[Focal] zsys still offers auto snapshotting when reach near full disk space

Bug #1876334 reported by Chris Newcomer on 2020-05-01
28
This bug affects 3 people
Affects Status Importance Assigned to Milestone
zsys (Ubuntu)
High
Jean-Baptiste Lallement
Focal
High
Jean-Baptiste Lallement

Bug Description

[Impact]
 * ZSys is still auto snapshooting and allow for state save when reaching full disk space, erroring out.
 * We now limit it to 80% of full disk space (either bpool or rpool - which can be tweaked in ZSys configuration file), so that ZSys itself is not responsible for ZFS performance degradation which is considered when disk reach 85% capacity.
 * This is covered by an extensive testsuite, for either bpool or rpool or both, both for automated and manual tests.

[Test Case]
 1. Ensure the disk has reached more than 80% capacity
 2. Run zsysctl save -> it should fail due to max capacity
 3. Run sudo zsysctl save --system -> it should fail due to max capacity
 4. Run sudo zsysctl save <manual_name> -> it should fail due to max capacity
extra:
 1. Try the above on a disk which hasn’t reached this capacity -> the save should work.

[Regression Potential]
 * This code impacts automated and manual save and existing tests hasn’t been impacted.
 * New tests with mock functionality for simulating disk capacity has been added.

------

I had been running Focal since the March 4th and installed it via the daily ISO at that time. I opted for ZFS root during the installation process. It was mostly the reason why I went with Focal in the first place.

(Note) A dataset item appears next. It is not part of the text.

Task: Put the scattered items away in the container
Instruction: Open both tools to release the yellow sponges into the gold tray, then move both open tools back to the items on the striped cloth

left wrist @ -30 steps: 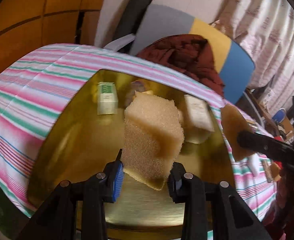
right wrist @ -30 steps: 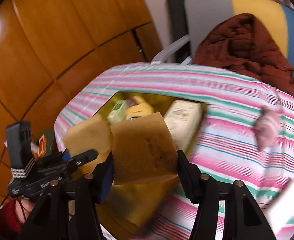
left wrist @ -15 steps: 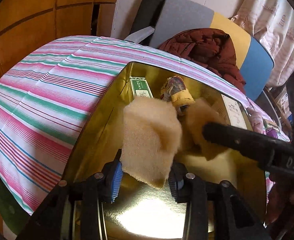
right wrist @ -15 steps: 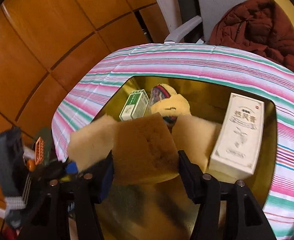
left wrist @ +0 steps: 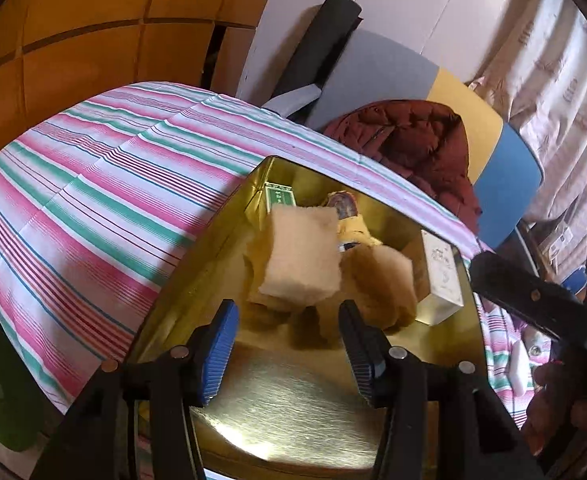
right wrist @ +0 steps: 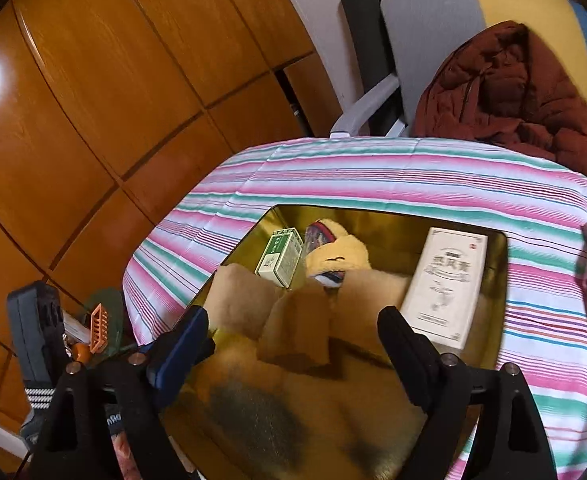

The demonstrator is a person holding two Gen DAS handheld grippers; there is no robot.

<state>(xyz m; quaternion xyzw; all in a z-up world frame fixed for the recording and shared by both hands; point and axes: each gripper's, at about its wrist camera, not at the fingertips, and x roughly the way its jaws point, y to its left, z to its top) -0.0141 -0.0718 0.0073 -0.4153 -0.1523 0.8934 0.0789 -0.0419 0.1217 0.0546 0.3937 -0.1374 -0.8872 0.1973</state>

I ran my frequent, almost daily, apt upgrades to get the latest packages and was happy to see a lot of fixes going in during that period until the release date.

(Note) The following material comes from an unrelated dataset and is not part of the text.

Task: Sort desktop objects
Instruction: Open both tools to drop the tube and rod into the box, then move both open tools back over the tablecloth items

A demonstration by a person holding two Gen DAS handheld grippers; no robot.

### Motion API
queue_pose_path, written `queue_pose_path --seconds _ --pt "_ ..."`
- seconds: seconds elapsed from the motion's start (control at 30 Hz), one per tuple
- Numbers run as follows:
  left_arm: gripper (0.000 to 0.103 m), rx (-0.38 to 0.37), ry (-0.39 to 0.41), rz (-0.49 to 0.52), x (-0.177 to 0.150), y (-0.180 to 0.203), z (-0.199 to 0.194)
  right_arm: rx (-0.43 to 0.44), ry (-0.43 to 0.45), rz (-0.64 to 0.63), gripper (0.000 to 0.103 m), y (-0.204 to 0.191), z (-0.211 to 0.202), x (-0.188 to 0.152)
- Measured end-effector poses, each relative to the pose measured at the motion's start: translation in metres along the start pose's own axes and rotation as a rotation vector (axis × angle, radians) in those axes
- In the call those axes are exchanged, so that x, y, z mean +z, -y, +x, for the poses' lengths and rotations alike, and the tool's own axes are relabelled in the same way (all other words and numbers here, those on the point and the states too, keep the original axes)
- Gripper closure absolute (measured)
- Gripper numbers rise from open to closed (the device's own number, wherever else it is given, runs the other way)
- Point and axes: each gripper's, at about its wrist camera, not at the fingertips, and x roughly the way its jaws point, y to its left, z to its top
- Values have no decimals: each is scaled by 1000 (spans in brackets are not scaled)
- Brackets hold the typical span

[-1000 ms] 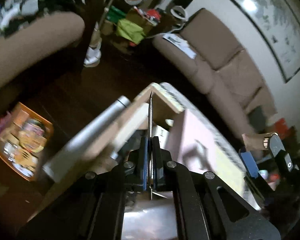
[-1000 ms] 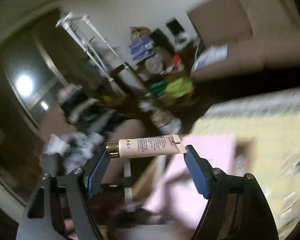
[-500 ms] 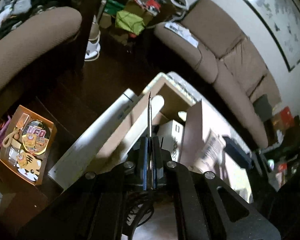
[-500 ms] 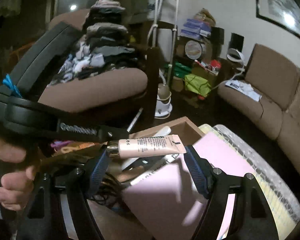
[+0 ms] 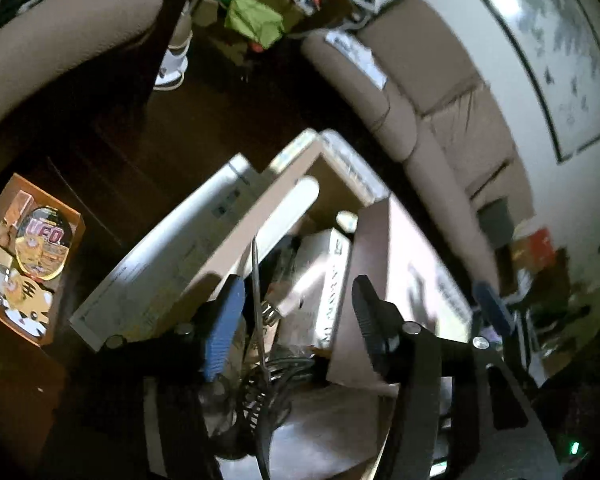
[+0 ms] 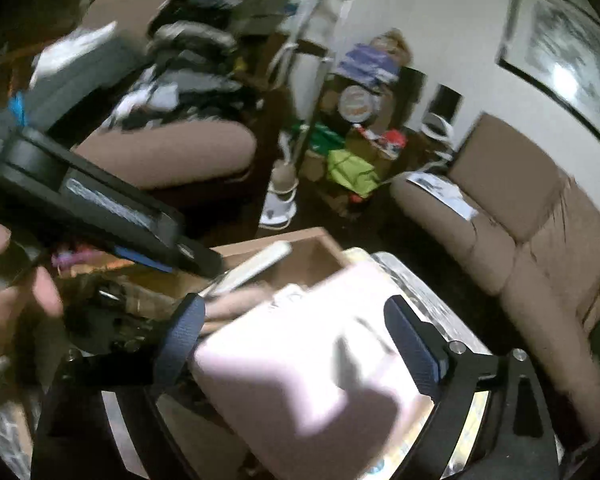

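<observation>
Blue ribbed pads part on the left gripper (image 5: 298, 312) as it tips steeply down over the wooden box (image 5: 332, 184); its jaws are opening, and a thin metal blade-like tool (image 5: 256, 280) stands upright in the gap beside the left pad, with no pad visibly pressing on it. What the tool is exactly, I cannot tell.

Over on the right wrist view, the right gripper (image 6: 296, 336) angles down toward the same box, jaws opening wide, nothing gripped between them. Below the gap a blurred beige tube (image 6: 236, 304) lies by the box's contents, just past the left pad. A pink sheet (image 6: 312, 360) leans up against the box on the near side, filling the space under the jaws.

The person's left hand (image 6: 8, 280) shows at the left edge of that view, fingers curled around the black handle of the other gripper.

Inside the box: a long white flat piece (image 5: 288, 216) propped diagonally, a white carton (image 5: 324, 276) with dark lettering, and dark coiled cable (image 5: 268, 384) at the near end. On the floor to the left sits an orange tray (image 5: 74, 220) holding a round packet and cartoon stickers.
</observation>
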Motion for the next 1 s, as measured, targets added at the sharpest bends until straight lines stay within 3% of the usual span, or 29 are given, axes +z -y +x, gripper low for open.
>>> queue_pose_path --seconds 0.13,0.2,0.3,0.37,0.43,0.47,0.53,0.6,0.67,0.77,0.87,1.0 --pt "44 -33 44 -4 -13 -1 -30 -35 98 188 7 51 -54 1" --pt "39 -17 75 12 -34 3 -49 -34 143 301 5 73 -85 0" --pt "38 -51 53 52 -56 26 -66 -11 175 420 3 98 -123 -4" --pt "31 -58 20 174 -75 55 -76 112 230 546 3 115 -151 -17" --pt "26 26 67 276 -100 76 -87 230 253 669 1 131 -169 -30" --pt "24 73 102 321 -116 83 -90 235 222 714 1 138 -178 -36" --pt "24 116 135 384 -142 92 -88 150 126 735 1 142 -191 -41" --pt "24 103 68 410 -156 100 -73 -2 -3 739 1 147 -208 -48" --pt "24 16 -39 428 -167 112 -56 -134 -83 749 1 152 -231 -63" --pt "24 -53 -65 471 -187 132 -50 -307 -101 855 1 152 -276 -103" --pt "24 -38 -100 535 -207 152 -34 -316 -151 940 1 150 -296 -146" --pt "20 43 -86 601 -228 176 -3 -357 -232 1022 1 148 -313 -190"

This frequent apt upgrade cadence created a snapshot in rpool/bpool every time. This feature proved useful for me since I was able to restore to a usable state using this once in the past. I was aware of the rpool snapshots, so I was cleaning them out as they built up, but I did not consider the bpool snapshots.

Eventually the small 2GB bpool will fill up with /boot changes and this did happen to me on 30-APR-2020 when I was attempting to upgrade to the latest kernel release. It gave me a cryptic error when trying to run update-initramfs, so I did a G search on the error and it pointed to a disk full situation. When I checked, I saw that only 14MB was free on bpool. I then removed all snapshots that didn't have a coordinating snapshot in rpool and that freed up about 1.2GB in bpool.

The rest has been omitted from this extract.